WORK ORDER:
Nothing in the data should change when you return it, but leave the pictures out.

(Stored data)
- - - - -
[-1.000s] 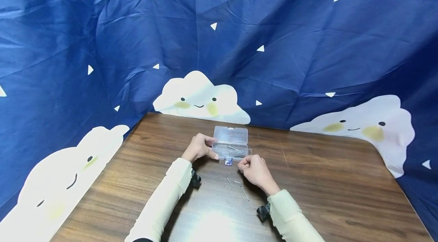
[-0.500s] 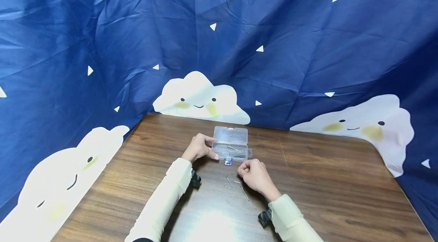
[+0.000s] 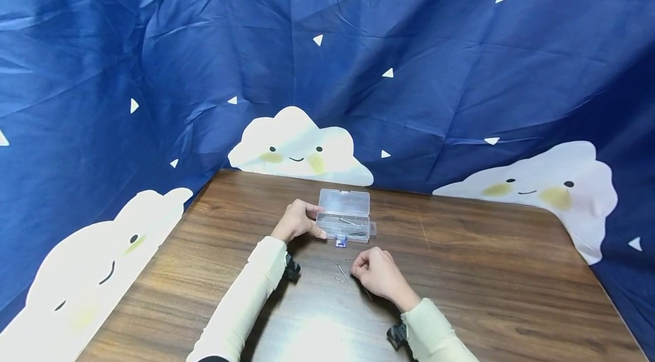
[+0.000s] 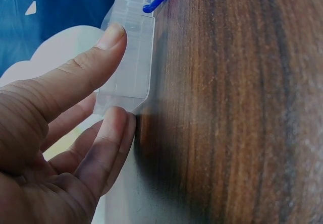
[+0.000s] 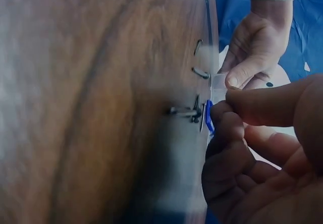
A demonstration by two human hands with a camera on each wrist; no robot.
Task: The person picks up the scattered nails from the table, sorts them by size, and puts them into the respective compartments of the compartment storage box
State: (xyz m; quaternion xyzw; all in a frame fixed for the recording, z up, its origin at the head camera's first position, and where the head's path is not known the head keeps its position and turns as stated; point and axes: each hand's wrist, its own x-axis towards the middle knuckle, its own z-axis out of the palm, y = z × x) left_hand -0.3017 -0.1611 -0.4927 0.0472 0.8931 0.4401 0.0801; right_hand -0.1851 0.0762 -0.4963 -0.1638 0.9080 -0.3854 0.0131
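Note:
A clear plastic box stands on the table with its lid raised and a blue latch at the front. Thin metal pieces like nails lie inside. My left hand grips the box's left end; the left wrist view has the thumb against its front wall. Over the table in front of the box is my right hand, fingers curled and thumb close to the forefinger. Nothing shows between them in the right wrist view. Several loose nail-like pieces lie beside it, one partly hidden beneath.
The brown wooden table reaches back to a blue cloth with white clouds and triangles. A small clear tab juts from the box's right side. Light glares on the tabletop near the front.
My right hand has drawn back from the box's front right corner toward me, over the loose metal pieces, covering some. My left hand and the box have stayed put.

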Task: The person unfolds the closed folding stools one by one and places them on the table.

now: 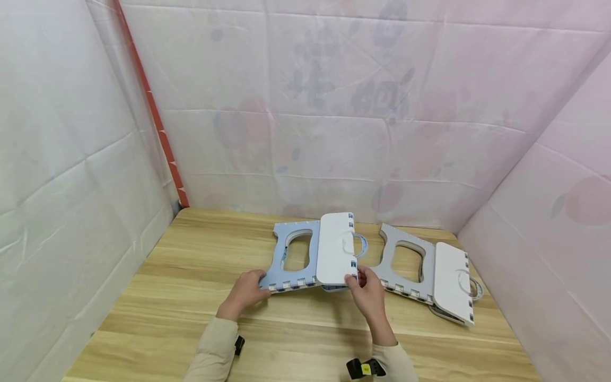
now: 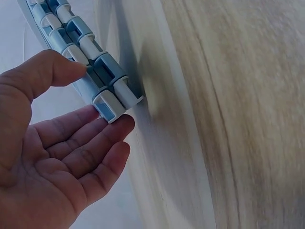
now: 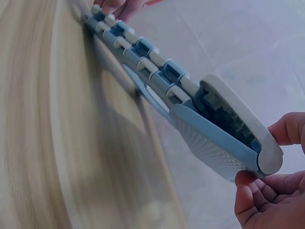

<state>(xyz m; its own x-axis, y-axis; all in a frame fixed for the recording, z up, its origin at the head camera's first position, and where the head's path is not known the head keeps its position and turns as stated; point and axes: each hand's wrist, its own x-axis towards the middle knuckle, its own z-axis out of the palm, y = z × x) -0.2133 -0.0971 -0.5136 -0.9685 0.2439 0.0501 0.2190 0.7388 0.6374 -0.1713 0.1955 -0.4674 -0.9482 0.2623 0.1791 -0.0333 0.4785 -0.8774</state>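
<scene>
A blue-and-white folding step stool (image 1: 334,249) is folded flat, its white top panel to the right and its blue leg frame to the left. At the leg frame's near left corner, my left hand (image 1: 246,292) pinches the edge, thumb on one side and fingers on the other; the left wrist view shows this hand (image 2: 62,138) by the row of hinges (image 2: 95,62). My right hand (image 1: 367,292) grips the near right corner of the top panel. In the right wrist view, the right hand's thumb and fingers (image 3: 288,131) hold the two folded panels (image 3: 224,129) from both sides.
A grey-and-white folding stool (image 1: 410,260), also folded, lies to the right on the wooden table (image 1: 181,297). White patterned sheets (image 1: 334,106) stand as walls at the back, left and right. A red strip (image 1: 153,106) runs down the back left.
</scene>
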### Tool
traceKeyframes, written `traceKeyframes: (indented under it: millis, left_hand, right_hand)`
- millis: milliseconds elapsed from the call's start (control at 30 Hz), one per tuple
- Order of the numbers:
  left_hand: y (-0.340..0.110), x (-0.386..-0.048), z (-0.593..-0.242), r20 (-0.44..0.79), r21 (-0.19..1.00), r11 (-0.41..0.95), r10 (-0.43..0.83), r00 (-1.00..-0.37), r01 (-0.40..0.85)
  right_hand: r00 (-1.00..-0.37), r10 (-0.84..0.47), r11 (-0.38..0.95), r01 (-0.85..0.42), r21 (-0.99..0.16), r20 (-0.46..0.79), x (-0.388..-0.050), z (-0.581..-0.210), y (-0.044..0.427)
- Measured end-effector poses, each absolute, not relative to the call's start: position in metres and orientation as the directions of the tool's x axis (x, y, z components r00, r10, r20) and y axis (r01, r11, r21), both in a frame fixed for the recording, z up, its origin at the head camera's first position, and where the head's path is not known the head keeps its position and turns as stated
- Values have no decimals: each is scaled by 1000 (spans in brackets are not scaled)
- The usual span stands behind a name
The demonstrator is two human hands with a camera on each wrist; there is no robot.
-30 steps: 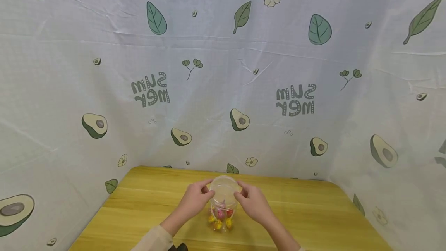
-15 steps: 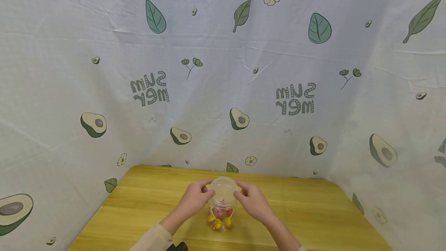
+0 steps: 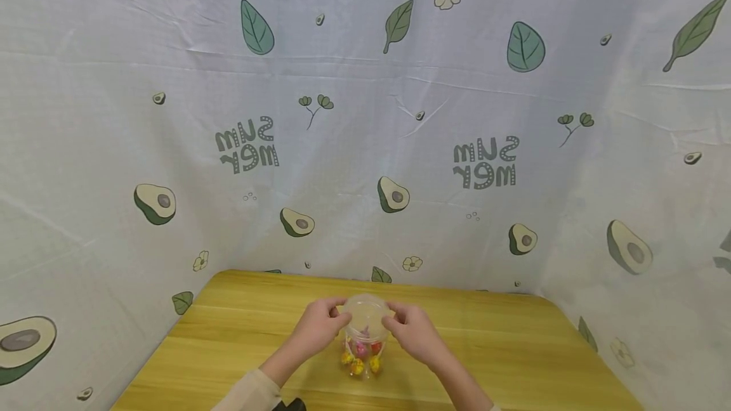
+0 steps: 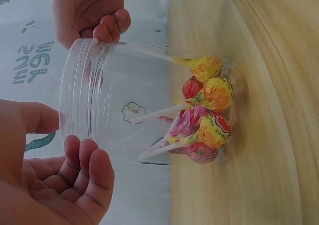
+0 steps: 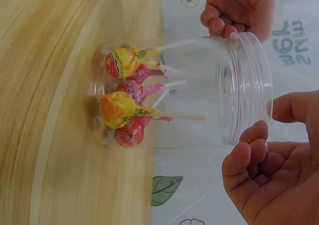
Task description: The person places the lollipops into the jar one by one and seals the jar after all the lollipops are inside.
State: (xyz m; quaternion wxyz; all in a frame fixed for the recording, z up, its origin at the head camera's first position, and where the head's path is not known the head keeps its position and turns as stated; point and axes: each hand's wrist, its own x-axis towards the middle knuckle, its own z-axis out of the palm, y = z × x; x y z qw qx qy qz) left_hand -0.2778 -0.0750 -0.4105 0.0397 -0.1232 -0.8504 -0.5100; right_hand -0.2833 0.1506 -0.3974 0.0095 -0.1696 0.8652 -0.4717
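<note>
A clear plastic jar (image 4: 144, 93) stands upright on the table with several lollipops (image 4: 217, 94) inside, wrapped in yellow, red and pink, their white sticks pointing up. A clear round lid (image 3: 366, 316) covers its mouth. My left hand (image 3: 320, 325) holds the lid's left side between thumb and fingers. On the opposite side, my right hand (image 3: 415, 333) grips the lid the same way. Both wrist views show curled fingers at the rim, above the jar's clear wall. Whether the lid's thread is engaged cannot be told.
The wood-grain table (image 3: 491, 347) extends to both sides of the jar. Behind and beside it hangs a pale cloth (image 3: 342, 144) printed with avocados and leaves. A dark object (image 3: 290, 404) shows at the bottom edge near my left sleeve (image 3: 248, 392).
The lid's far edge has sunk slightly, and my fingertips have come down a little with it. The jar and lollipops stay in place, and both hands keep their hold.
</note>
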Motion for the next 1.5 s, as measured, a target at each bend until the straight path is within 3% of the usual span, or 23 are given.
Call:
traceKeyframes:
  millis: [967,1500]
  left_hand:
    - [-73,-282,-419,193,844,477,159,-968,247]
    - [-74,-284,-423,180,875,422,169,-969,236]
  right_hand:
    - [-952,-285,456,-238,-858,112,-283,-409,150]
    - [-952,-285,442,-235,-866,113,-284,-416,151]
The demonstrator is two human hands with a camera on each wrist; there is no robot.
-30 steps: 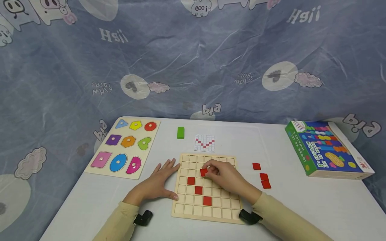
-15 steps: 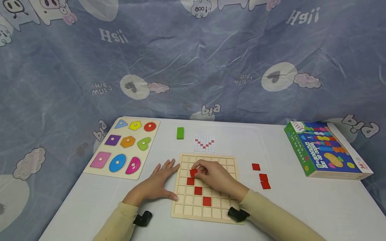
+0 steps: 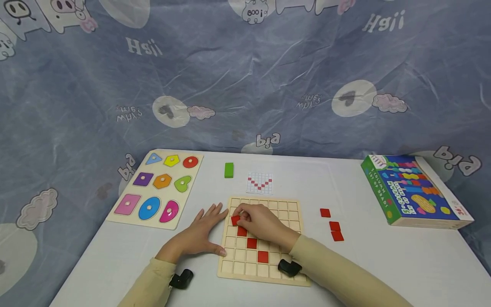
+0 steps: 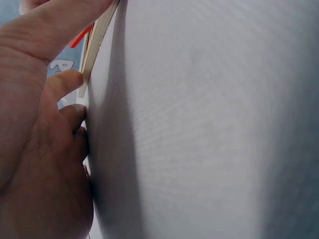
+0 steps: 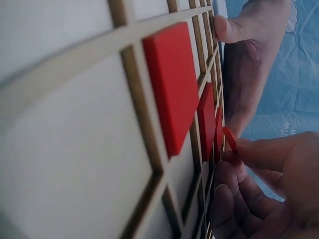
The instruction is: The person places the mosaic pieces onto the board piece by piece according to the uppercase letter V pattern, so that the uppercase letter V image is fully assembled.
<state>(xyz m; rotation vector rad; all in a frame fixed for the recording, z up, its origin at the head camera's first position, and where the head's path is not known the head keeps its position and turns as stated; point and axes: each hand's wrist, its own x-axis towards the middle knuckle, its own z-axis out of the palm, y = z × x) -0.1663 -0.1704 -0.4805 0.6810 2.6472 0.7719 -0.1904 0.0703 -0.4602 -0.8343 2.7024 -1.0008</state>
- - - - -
TASK OUTPUT:
[-1.000s] 
[-0.500s] 
[+0.000s] 
[+0.000s] 
[+0.000s] 
A demonstration by two human hands with a camera on each wrist; no robot.
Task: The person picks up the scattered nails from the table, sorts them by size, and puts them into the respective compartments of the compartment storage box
State: (xyz m; quaternion xyzw; all in a frame fixed for the recording, z up, its origin at the head camera's first position, and where the head's path is not known the head keeps its position and turns as stated; point and axes: each hand's wrist, its own x-axis towards the middle knuckle, its own z-axis out of the palm, y = z × x) left_hand -0.3017 -0.1611 -0.4927 0.0472 0.8931 0.4401 0.0801; right_hand -0.1851 0.0762 -0.4963 -0.1638 0.9080 -0.3854 0.0131
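Note:
A clear plastic box stands on the table with its lid raised and a blue latch at the front. Thin metal pieces like nails lie inside. My left hand grips the box's left end; the left wrist view has the thumb against its front wall. Over the table in front of the box is my right hand, fingers curled and thumb close to the forefinger. Nothing shows between them in the right wrist view. Several loose nail-like pieces lie beside it, one partly hidden beneath.
The brown wooden table reaches back to a blue cloth with white clouds and triangles. A small clear tab juts from the box's right side. Light glares on the tabletop near the front.
My right hand has drawn back from the box's front right corner toward me, over the loose metal pieces, covering some. My left hand and the box have stayed put.
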
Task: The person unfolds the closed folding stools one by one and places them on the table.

now: 
now: 
now: 

<state>(xyz m; its own x-axis, y-axis; all in a frame fixed for the recording, z up, its origin at the head camera's first position, and where the head's path is not known the head keeps its position and turns as stated; point and axes: each hand's wrist, its own x-axis towards the middle knuckle, its own z-axis out of the palm, y = z × x) -0.2133 -0.0971 -0.5136 -0.9685 0.2439 0.0501 0.2190 0.7388 0.6374 -0.1713 0.1955 -0.4674 -0.9482 0.2623 0.1791 -0.0333 0.4785 -0.8774</state>
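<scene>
A blue-and-white folding step stool (image 1: 334,249) is folded flat, its white top panel to the right and its blue leg frame to the left. At the leg frame's near left corner, my left hand (image 1: 246,292) pinches the edge, thumb on one side and fingers on the other; the left wrist view shows this hand (image 2: 62,138) by the row of hinges (image 2: 95,62). My right hand (image 1: 367,292) grips the near right corner of the top panel. In the right wrist view, the right hand's thumb and fingers (image 3: 288,131) hold the two folded panels (image 3: 224,129) from both sides.
A grey-and-white folding stool (image 1: 410,260), also folded, lies to the right on the wooden table (image 1: 181,297). White patterned sheets (image 1: 334,106) stand as walls at the back, left and right. A red strip (image 1: 153,106) runs down the back left.
</scene>
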### Tool
traceKeyframes, written `traceKeyframes: (indented under it: millis, left_hand, right_hand)`
- millis: milliseconds elapsed from the call's start (control at 30 Hz), one per tuple
- Order of the numbers:
  left_hand: y (-0.340..0.110), x (-0.386..-0.048), z (-0.593..-0.242), r20 (-0.44..0.79), r21 (-0.19..1.00), r11 (-0.41..0.95), r10 (-0.43..0.83), r00 (-1.00..-0.37), r01 (-0.40..0.85)
  right_hand: r00 (-1.00..-0.37), r10 (-0.84..0.47), r11 (-0.38..0.95), r01 (-0.85..0.42), r21 (-0.99..0.16), r20 (-0.46..0.79), x (-0.388..-0.050), z (-0.581..-0.210), y (-0.044..0.427)
- Measured end-effector poses, each absolute, not relative to the call's start: position in metres and orientation as the directions of the tool's x axis (x, y, z components r00, r10, r20) and y axis (r01, r11, r21), both in a frame fixed for the recording, z up, its origin at the head camera's first position, and where the head's path is not known the head keeps its position and turns as stated
- Values have no decimals: each is scaled by 1000 (spans in brackets are not scaled)
- The usual span stands behind a name
The demonstrator is two human hands with a camera on each wrist; there is no robot.
-30 steps: 
-15 steps: 
+0 steps: 
+0 steps: 
+0 steps: 
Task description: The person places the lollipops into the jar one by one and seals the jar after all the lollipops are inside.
State: (xyz m; quaternion wxyz; all in a frame fixed for the recording, z up, its origin at the head camera's first position, and where the head's path is not known the head keeps its position and turns as stated; point and axes: each hand's wrist, its own x-axis towards the middle knuckle, its own z-axis out of the palm, y = z × x; x y z qw qx qy qz) left_hand -0.2778 -0.0750 -0.4105 0.0397 -0.1232 -0.8504 -0.5100; right_hand -0.2833 0.1506 -0.3974 0.0095 -0.1696 0.8652 -0.4717
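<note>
A clear plastic jar (image 4: 144, 93) stands upright on the table with several lollipops (image 4: 217, 94) inside, wrapped in yellow, red and pink, their white sticks pointing up. A clear round lid (image 3: 366, 316) covers its mouth. My left hand (image 3: 320, 325) holds the lid's left side between thumb and fingers. On the opposite side, my right hand (image 3: 415, 333) grips the lid the same way. Both wrist views show curled fingers at the rim, above the jar's clear wall. Whether the lid's thread is engaged cannot be told.
The wood-grain table (image 3: 491, 347) extends to both sides of the jar. Behind and beside it hangs a pale cloth (image 3: 342, 144) printed with avocados and leaves. A dark object (image 3: 290, 404) shows at the bottom edge near my left sleeve (image 3: 248, 392).
The lid's far edge has sunk slightly, and my fingertips have come down a little with it. The jar and lollipops stay in place, and both hands keep their hold.
</note>
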Motion for the next 1.5 s, as measured, a target at each bend until the straight path is within 3% of the usual span, or 23 are given.
Call:
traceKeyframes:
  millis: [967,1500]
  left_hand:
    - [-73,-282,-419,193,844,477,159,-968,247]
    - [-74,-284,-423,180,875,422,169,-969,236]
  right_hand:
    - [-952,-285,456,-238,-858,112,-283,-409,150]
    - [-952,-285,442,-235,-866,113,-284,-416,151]
The demonstrator is two human hands with a camera on each wrist; there is no robot.
-30 steps: 
-15 steps: 
+0 steps: 
+0 steps: 
+0 steps: 
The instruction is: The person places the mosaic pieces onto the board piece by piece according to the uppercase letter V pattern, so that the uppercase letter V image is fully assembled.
<state>(xyz m; rotation vector rad; all in a frame fixed for the recording, z up, its origin at the head camera's first position, and where the head's path is not known the head keeps its position and turns as stated; point and axes: each hand's wrist, its own x-axis towards the middle knuckle, its own z-axis out of the palm, y = z × x) -0.1663 -0.1704 -0.4805 0.6810 2.6472 0.7719 -0.1904 0.0703 -0.4602 -0.8343 2.7024 -1.0008</state>

With that, the answer is done.